Prompt: In the records below, find every line that contains "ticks" and list it.

[Entries taken from a collection]

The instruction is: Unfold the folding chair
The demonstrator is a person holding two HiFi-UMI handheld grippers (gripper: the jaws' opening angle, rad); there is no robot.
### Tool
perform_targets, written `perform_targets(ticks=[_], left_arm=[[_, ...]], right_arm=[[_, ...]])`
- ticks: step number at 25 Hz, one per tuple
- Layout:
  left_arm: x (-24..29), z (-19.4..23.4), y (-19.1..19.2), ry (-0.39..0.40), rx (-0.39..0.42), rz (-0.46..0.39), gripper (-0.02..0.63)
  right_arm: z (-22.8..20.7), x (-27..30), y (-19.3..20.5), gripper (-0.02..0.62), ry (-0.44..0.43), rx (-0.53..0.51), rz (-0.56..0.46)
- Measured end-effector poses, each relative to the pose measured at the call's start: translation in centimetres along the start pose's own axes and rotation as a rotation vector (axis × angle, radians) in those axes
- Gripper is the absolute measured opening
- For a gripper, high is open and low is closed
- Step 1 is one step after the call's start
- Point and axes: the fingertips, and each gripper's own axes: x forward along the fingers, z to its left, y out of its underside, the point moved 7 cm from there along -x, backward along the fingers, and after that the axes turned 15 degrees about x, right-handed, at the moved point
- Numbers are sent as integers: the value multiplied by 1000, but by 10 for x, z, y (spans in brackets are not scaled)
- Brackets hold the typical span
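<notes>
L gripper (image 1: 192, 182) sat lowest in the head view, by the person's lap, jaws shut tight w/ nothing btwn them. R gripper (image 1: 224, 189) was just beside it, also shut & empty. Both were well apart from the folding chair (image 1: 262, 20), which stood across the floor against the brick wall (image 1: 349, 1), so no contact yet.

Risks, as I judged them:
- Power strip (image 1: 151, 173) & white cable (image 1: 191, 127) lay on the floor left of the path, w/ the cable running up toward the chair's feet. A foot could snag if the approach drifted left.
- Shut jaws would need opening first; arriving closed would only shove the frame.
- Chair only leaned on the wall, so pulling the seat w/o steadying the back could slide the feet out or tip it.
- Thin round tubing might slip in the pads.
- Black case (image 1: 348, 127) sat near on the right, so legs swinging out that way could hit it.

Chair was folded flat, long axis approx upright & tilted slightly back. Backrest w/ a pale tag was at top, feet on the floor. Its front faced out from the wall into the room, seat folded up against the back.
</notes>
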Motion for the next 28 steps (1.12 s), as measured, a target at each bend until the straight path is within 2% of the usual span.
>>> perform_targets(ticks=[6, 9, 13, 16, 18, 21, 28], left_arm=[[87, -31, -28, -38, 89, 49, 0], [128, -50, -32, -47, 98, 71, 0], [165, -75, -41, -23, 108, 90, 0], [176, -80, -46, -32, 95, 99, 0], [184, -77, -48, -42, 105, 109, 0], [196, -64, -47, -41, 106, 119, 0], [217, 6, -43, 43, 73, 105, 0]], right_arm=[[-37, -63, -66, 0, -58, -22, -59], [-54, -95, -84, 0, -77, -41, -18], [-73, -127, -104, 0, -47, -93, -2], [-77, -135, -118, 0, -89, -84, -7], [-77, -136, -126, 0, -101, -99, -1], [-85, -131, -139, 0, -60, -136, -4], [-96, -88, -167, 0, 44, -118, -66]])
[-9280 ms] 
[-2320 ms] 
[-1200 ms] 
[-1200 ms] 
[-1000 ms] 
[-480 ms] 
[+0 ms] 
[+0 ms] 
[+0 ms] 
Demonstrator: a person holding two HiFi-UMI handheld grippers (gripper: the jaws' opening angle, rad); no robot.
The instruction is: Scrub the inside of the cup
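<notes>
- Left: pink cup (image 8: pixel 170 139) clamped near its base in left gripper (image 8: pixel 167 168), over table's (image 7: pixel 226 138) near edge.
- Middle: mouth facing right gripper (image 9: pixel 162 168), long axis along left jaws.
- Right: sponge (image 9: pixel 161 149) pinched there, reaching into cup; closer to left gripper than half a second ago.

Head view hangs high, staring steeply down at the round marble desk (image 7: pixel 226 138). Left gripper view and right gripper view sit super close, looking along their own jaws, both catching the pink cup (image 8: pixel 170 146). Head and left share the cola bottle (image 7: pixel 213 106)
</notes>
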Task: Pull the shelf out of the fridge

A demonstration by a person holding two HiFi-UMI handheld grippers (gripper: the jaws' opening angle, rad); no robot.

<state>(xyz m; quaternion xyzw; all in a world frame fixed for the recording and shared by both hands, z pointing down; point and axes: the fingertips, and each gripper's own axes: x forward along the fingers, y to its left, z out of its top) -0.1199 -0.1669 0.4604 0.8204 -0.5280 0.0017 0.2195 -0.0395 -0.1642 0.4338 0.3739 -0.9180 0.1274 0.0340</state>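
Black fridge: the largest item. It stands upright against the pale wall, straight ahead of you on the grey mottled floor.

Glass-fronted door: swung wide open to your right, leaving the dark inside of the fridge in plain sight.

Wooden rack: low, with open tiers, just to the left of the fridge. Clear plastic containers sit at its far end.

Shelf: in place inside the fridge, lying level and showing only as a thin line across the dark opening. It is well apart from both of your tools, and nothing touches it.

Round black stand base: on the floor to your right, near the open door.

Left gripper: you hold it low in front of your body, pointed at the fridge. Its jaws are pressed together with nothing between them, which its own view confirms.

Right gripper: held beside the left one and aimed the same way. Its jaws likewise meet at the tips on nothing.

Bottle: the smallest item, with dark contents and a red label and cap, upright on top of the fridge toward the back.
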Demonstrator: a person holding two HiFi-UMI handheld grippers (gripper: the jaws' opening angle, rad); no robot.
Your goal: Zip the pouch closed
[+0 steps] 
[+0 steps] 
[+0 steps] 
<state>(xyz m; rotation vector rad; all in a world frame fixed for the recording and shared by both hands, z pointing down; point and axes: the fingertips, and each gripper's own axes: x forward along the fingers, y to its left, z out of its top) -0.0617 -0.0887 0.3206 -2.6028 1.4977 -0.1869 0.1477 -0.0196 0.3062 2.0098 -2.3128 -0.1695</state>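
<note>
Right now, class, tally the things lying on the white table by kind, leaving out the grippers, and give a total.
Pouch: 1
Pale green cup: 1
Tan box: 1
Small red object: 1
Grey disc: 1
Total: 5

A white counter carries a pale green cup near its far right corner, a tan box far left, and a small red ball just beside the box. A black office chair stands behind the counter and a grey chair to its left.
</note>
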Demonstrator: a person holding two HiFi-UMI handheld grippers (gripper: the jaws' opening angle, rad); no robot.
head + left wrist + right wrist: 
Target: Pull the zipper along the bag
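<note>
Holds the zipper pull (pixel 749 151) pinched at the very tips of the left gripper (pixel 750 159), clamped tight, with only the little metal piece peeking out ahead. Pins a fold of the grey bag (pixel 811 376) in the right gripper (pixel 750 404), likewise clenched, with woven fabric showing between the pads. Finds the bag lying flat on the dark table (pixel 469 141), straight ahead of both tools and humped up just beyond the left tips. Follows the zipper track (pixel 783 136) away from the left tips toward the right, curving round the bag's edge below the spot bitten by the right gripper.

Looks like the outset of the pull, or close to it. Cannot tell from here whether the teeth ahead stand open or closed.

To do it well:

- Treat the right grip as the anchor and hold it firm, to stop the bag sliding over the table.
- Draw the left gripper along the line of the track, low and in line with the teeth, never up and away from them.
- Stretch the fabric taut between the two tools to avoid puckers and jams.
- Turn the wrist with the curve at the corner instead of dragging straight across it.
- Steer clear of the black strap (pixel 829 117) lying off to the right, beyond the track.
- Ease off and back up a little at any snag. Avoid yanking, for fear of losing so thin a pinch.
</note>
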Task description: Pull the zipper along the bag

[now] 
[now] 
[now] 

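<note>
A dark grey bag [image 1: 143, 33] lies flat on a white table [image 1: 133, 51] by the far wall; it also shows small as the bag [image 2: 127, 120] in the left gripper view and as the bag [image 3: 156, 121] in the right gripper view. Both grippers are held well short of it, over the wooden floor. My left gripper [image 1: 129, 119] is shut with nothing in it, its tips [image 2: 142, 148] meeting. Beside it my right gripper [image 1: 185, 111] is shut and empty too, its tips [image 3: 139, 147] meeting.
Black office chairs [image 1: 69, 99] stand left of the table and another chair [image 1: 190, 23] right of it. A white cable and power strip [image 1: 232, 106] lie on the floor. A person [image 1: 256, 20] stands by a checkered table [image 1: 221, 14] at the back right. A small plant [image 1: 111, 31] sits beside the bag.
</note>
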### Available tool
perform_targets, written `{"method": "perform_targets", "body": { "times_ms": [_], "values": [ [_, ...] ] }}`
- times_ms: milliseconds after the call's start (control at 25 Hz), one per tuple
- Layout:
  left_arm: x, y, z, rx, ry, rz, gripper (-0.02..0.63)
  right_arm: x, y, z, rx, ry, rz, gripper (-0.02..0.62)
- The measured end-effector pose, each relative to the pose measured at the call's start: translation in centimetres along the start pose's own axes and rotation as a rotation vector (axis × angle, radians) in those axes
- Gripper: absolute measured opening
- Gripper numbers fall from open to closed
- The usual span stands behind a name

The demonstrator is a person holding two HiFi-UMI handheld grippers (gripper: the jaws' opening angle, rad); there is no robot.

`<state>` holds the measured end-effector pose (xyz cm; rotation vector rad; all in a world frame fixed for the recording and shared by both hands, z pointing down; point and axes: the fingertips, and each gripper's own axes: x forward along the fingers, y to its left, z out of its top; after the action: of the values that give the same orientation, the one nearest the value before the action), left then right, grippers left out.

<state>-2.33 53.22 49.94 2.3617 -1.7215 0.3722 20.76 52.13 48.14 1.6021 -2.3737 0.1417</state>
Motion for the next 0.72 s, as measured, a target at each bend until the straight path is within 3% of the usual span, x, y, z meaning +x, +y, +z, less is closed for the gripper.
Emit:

Solved problem:
perform_targets, written `perform_targets(ticks=[_], left_arm=[[_, ...]], right_arm=[[_, ...]])`
- ticks: step number at 25 Hz, one per tuple
>>> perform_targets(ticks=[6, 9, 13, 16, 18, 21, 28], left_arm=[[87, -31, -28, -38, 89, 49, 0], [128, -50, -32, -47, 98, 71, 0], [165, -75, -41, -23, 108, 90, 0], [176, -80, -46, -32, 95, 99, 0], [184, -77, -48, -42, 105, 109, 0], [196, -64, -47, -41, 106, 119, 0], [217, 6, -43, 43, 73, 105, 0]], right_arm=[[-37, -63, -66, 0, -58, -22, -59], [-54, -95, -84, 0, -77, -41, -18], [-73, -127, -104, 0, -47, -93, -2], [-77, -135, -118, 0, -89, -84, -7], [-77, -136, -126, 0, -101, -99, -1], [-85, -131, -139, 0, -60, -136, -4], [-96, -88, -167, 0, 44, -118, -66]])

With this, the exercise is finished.